Время остановилось на миг между жизнью и смертью. Тяжёлые складки шёлкового платья, напитанные водой, вот-вот утянут Офелию на дно, а глаза её устремлены ввысь, где «несть ни печали, ни воздыхания». Ещё мгновение – и земная недолговечная красота увянет, будто сорванный и брошенный в реку цветок, а хрупкие лепестки навеки унесёт течение неумолимого времени.

В том же 1852 году в мастерской Милле Элизабет Сиддал познакомилась с Данте Габриэлем Россетти. Страстно влюбившийся в девушку, художник бесконечно изображал её в эскизах и полотнах. Пышную гриву огненно-рыжих волос мы видим на картинах «Паоло и Франческа да Римини», «Любовь Данте», «Явление Данте Рахили и Леи», «Regina Cordium» («Королева сердец»). Несмотря на возвышенные чувства, привыкший к богемной жизни Россетти постоянно изменял Элизабет.

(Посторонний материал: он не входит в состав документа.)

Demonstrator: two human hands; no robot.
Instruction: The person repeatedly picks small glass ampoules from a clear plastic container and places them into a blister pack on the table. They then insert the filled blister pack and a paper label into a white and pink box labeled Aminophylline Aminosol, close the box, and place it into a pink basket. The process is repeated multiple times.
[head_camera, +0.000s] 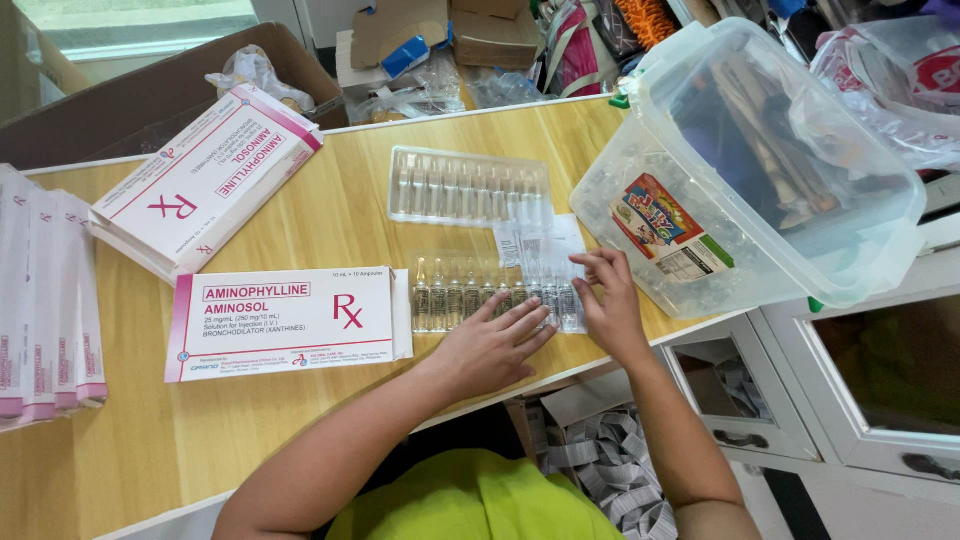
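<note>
A clear plastic tray of several glass ampoules (450, 296) lies on the wooden table (330, 215), half slid out of a white and pink medicine box (285, 322). My left hand (492, 345) rests flat on the tray's near edge, fingers spread over the ampoules. My right hand (608, 300) touches the tray's right end with its fingertips, next to a folded paper leaflet (545, 242). A second clear tray (468, 187) lies further back on the table.
A large clear plastic tub (790, 190) lies tilted at the table's right end. Two stacked medicine boxes (205, 178) lie at the back left, more boxes (45, 300) stand at the left edge. White drawers (850, 390) and paper scraps (610, 465) sit below right.
</note>
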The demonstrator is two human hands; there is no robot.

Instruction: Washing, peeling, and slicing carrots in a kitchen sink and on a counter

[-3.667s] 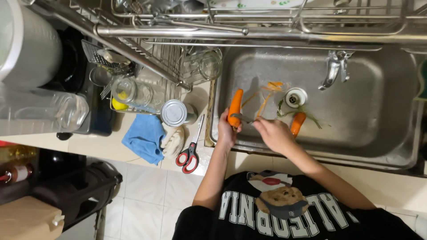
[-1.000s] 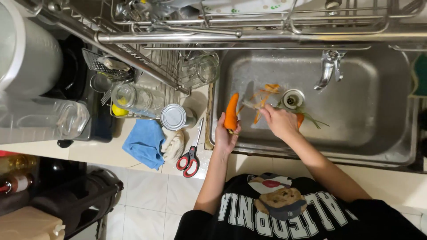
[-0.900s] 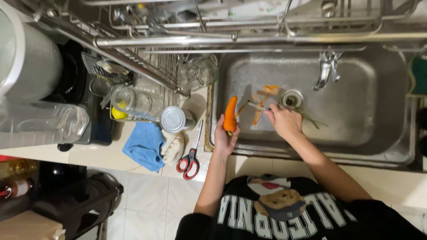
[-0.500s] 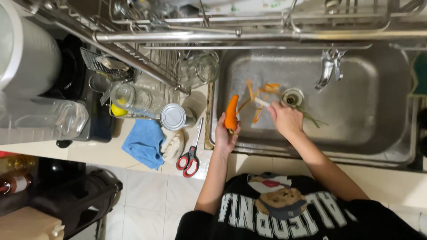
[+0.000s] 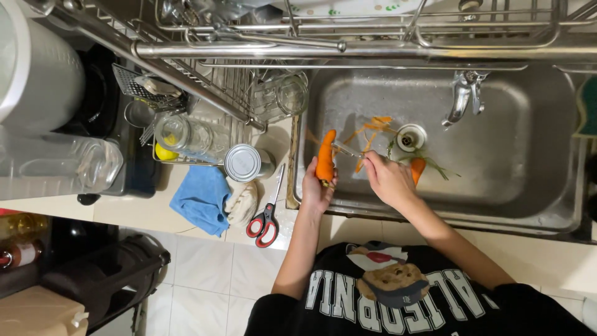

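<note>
My left hand point(image 5: 316, 186) grips the carrot point(image 5: 326, 163) over the sink point(image 5: 497, 205); my right hand point(image 5: 388, 180) pinches a peeler point(image 5: 347, 150) at three o'clock. Peels lie near the drain point(image 5: 410, 137); I judge peeling partway done.

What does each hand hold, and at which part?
Left hand grips the carrot by its lower end. Right hand holds a peeler by its handle.

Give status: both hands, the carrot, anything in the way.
Left hand grips carrot upright over sink. Right hand holds peeler against it. Peelings by drain; second carrot beside right hand. Nothing blocking.
</note>
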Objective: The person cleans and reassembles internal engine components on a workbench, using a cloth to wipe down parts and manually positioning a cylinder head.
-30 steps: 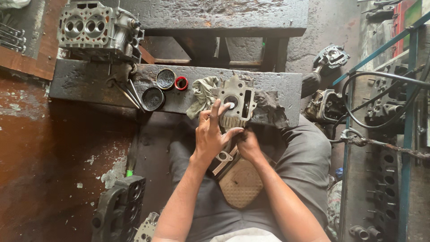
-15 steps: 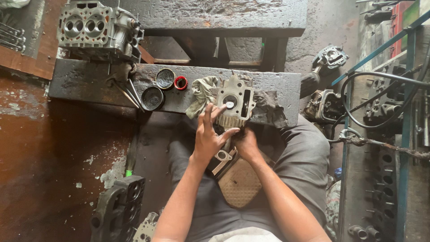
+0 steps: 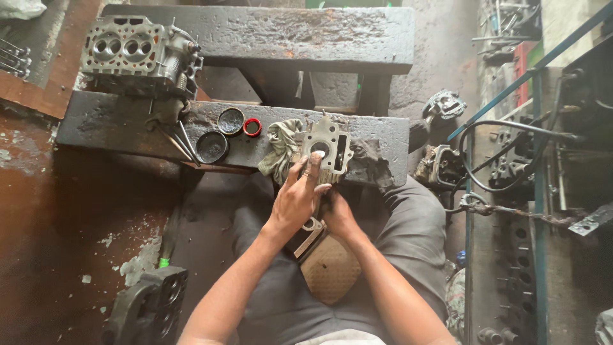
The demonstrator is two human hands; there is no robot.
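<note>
A person sits at a dark, grimy metal bench [image 3: 115, 118], seen from above, with both forearms reaching forward from the lower edge of the view. The left hand [image 3: 295, 198] lies palm down, fingers stretched and slightly spread, its fingertips pressing on the lower face of a small grey cylinder head [image 3: 327, 148] that rests at the bench's near edge, right of the middle. The right hand [image 3: 338, 214] sits just beneath and partly under the left; whether it grips anything cannot be told. A crumpled grey rag [image 3: 281, 148] lies touching the cylinder head on its left, and a darker cloth [image 3: 369, 160] on its right. Further left along the bench are a red ring [image 3: 251, 127] and two dark round caps [image 3: 220, 133]. A larger engine head [image 3: 137, 54] stands at the far left corner. A tan woven pad [image 3: 332, 271] rests on the person's lap.
</note>
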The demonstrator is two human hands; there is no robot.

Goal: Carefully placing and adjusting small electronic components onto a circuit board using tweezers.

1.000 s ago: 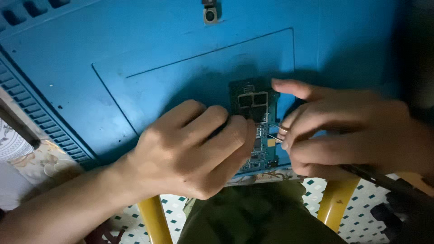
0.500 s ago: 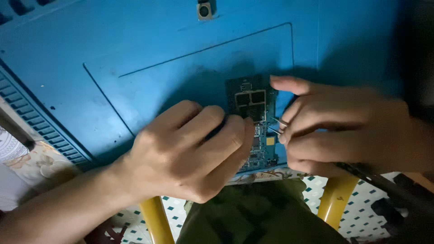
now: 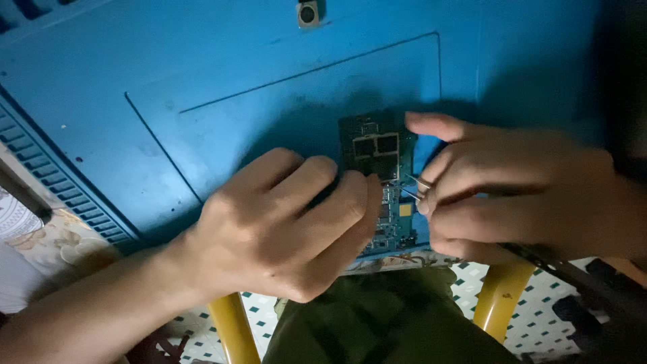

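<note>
- Left hand (image 3: 290, 226) pressed flat and curled over the lower left part of the circuit board (image 3: 381, 182), fingertips on its edge, pinning it down – same hold as a second ago, barely shifted.
- Right hand (image 3: 512, 192) closed around thin metal tweezers (image 3: 412, 187), tips now resting on the board just beside the left fingertips; half a second back, the tips a touch further off the board's right edge, so a small creep inward.
- Board lying between the two hands, on the blue mat (image 3: 236, 87) that covers the bench, close to the near edge; upper part with two dark square parts clear of both hands, small yellow patch showing just under the tweezer tips.
- Whether anything is pinched between the tweezer tips: cannot tell, too fine and too dim.
- Meaning, as a judgement: holding settled, work narrowed to one tiny spot mid-board; steady pin from the left, fine picking from the right.
- Beyond the hands, at the far edge of the mat, a small square camera part (image 3: 308, 13), lying alone, well apart.
- Below the hands, yellow stool legs (image 3: 499, 296) and olive trousers (image 3: 377, 323) over a tiled floor.
</note>
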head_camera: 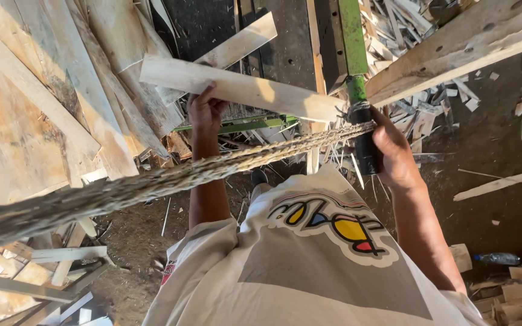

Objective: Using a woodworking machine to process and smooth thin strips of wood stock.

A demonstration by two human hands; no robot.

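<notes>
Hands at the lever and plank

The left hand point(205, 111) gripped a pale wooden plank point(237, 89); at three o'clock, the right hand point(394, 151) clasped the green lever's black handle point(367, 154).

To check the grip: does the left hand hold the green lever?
No, the left hand holds a plank; the right hand grips the lever.
</notes>
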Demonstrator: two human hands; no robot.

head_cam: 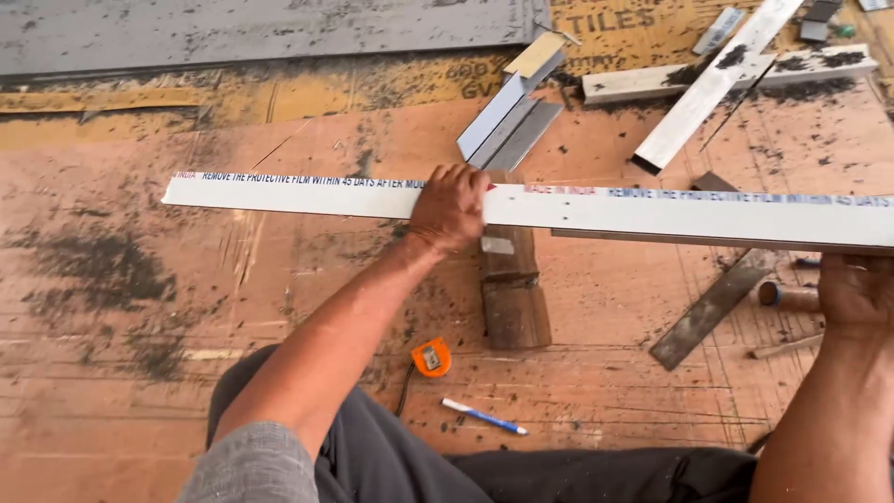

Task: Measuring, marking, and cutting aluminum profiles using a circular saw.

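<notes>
The left hand (pixel 451 207) presses down on a long white strip (pixel 652 212) covered with protective film, its grip clamped over the strip's near edge with the fingers curled across the top. The strip runs crosswise, stretching well out to either side of that grip, and rests on a wooden block (pixel 512 289) that sits directly beneath and just below the left hand. The right hand (pixel 857 293) is under the strip's far right stretch; whether its grip is closed on anything cannot be told, since the strip hides its fingers. Below the left grip, near the person's dark trousers (pixel 410 466), lie an orange tape measure (pixel 432 358) and a blue and white pen (pixel 484 416) on the worn plywood floor (pixel 121 307). Above the left grip lie short grey offcuts (pixel 507 126), and further right more white strips (pixel 717 79). A flat dark metal bar (pixel 712 309) lies just left of the right hand.
</notes>
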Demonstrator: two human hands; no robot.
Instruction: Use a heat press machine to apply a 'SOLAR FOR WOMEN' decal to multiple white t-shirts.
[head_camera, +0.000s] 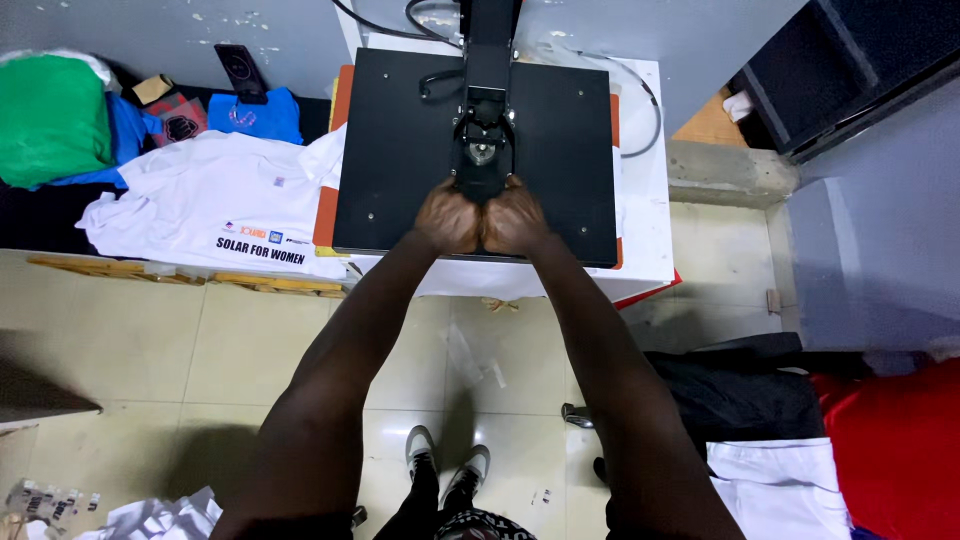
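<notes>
Green bundle (50, 118): one, far left on the dark table (30, 222), lying partly over blue cloth (125, 130).
Blue shirt (262, 115): one, behind the white shirt, a dark hanger clip (240, 72) on it.
White shirt (215, 205): one, printed, spread flat, its right edge reaching the press.
Heat press (400, 150): one, centre, black top plate closed flat over an orange pad (326, 215), on a white stand (648, 170).
Handle (484, 165): one, at the plate's near middle, lying directly within the grip.
Left hand (449, 218): grip clenched on the handle, touching the right hand.
Right hand (514, 217): grip clenched on the handle.
Floor: pale tile; two shoes (447, 468) at bottom centre.
Black cloth (740, 390): one heap, right.
White cloth (785, 485): one, below the black.
Red cloth (900, 445): one, far right.
</notes>
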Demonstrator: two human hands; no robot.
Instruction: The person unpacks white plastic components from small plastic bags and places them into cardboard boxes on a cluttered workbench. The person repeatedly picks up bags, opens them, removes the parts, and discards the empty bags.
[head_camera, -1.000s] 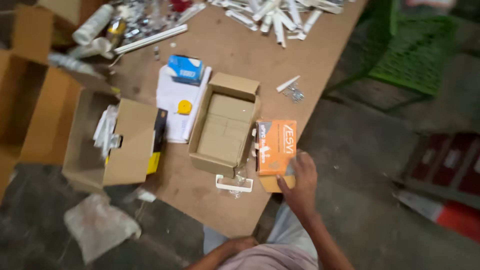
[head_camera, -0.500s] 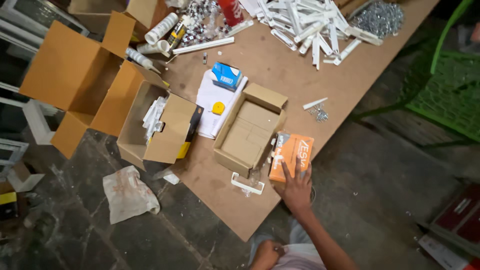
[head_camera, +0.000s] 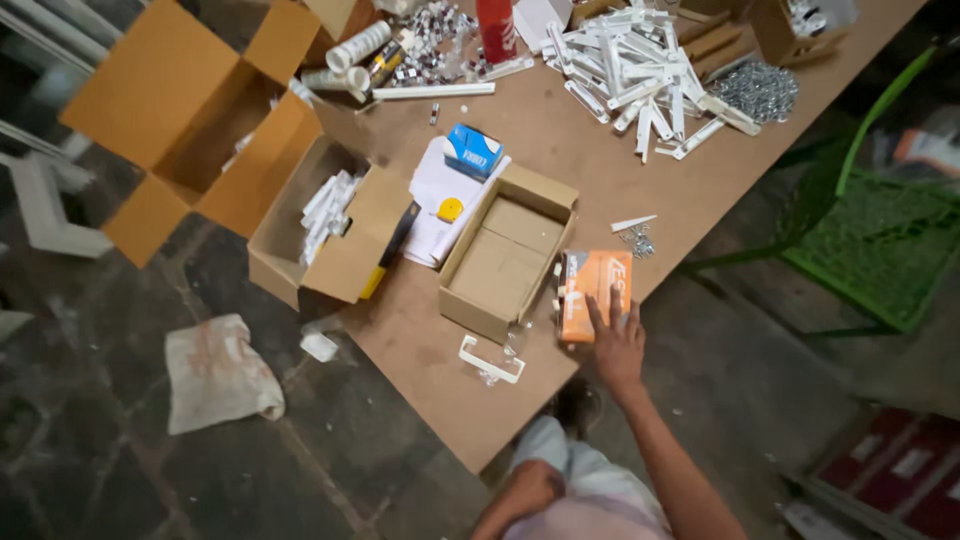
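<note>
Near the table's (head_camera: 420, 370) front edge, our right hand (head_camera: 618, 345) lies flat on the orange box (head_camera: 590, 293), fingers spread loosely across its lower end, clamping nothing. We see the box running long toward twelve o'clock from the fingertips, just beside the open cardboard box (head_camera: 505, 255) at nine. Our left hand (head_camera: 535, 488) hangs low by the lap, well apart, its fingers unreadable.
</note>
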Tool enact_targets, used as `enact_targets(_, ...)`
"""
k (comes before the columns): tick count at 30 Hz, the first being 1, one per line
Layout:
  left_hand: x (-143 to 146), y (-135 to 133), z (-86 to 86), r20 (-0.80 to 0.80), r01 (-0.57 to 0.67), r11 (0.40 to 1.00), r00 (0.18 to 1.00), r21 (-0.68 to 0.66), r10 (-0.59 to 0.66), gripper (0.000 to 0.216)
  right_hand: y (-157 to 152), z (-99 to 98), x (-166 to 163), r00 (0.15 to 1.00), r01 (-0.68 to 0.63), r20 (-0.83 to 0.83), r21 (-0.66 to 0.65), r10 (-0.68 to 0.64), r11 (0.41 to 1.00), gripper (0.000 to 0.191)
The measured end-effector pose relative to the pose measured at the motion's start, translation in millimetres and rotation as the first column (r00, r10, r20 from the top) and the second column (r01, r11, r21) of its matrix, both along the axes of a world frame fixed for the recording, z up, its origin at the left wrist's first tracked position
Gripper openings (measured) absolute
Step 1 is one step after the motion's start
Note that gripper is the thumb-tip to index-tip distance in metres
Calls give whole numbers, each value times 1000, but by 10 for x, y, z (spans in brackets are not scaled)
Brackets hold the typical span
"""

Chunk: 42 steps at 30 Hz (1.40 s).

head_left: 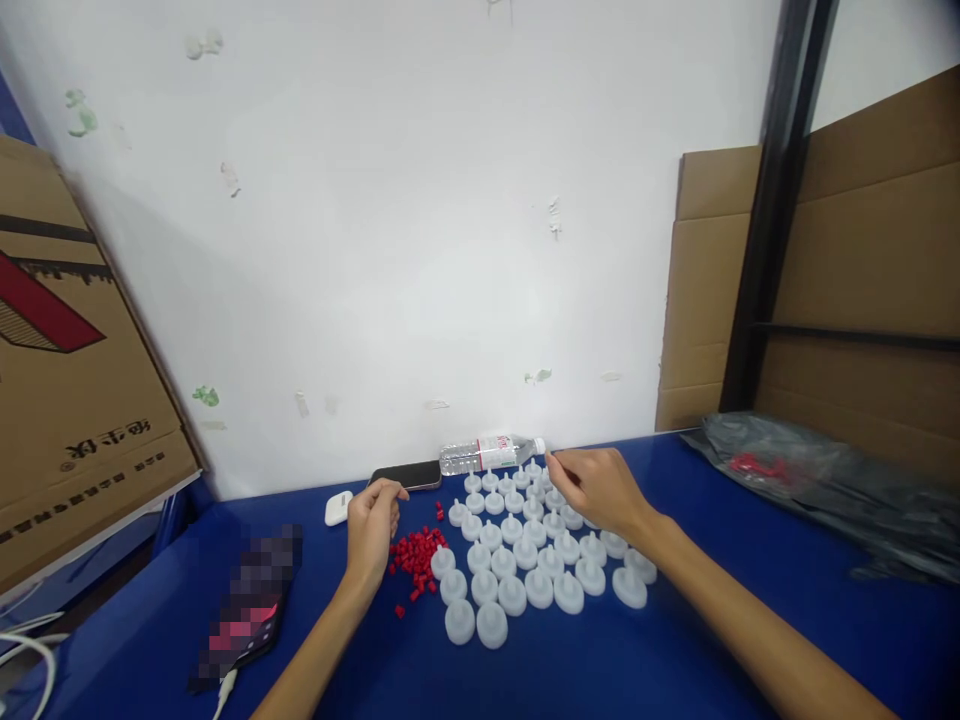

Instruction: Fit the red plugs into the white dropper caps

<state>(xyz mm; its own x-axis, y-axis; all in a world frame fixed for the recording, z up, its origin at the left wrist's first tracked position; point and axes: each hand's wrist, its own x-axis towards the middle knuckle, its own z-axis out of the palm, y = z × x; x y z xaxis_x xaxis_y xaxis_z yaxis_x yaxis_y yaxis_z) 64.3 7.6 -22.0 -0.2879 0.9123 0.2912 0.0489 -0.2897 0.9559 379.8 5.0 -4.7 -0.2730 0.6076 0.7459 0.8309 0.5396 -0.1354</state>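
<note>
My left hand (pixel 372 528) hovers with curled fingers just left of a pile of small red plugs (pixel 417 555). Whatever it may hold is hidden inside the fingers. Over the far right of many white nozzle-topped plastic caps (pixel 526 553), my right hand (pixel 598 487) is closed in a pinch, thumb and index together. Anything between those fingertips is too small to make out. The caps stand in loose rows, nozzles up, and the right wrist hides some of them. A few red plugs lie apart from the pile.
Against the wall lie a water bottle (pixel 491 455) and a dark phone (pixel 409 476), with a white earbud case (pixel 338 508) beside them. A pixelated phone (pixel 251 605) on a cable is at left. Cardboard (pixel 75 400) and grey plastic bags (pixel 810 495) flank the blue table (pixel 600 670).
</note>
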Motion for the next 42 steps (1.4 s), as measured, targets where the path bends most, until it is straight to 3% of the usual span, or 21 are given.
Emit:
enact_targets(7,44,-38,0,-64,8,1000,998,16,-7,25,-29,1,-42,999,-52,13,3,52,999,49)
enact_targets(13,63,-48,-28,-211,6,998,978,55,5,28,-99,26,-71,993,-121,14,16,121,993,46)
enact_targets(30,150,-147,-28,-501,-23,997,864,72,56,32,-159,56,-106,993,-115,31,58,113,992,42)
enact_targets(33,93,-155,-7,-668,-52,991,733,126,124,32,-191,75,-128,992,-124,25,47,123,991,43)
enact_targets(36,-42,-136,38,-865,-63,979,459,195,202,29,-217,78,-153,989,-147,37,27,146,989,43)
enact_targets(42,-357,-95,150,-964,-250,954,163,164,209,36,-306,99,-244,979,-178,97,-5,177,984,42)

Его любовницами были Фанни Корнфорт – ещё одна муза и модель прерафаэлитов; натурщицы и жёны художников и коллег по Братству Энни Миллер и Джейн Моррис. Страдая от неверности Россетти, Элизабет, вероятно, находила утешение всё в той же настойке лауданума.

Она была талантлива – писала стихи, увлекалась живописью и единственная из женщин участвовала в выставке прерафаэлитов в Рассел-Плейс в 1857 году. Однако семейные неурядицы продолжали расшатывать слабое здоровье Лиззи Сиддал. В 1860 году она тяжело заболела, и Россетти, объятый страхом её потерять, поклялся, что женится на ней, как только Элизабет поправится. Свадьба состоялась в мае 1860 года, а в 1861 году Сиддал родила мёртвого ребёнка. Она впала в депрессию, страдала анорексией и приступами помешательства, но Россетти, обожавший свою Музу, тем не менее был не в силах отказаться от связей с многочисленными женщинами, приближая трагическую развязку.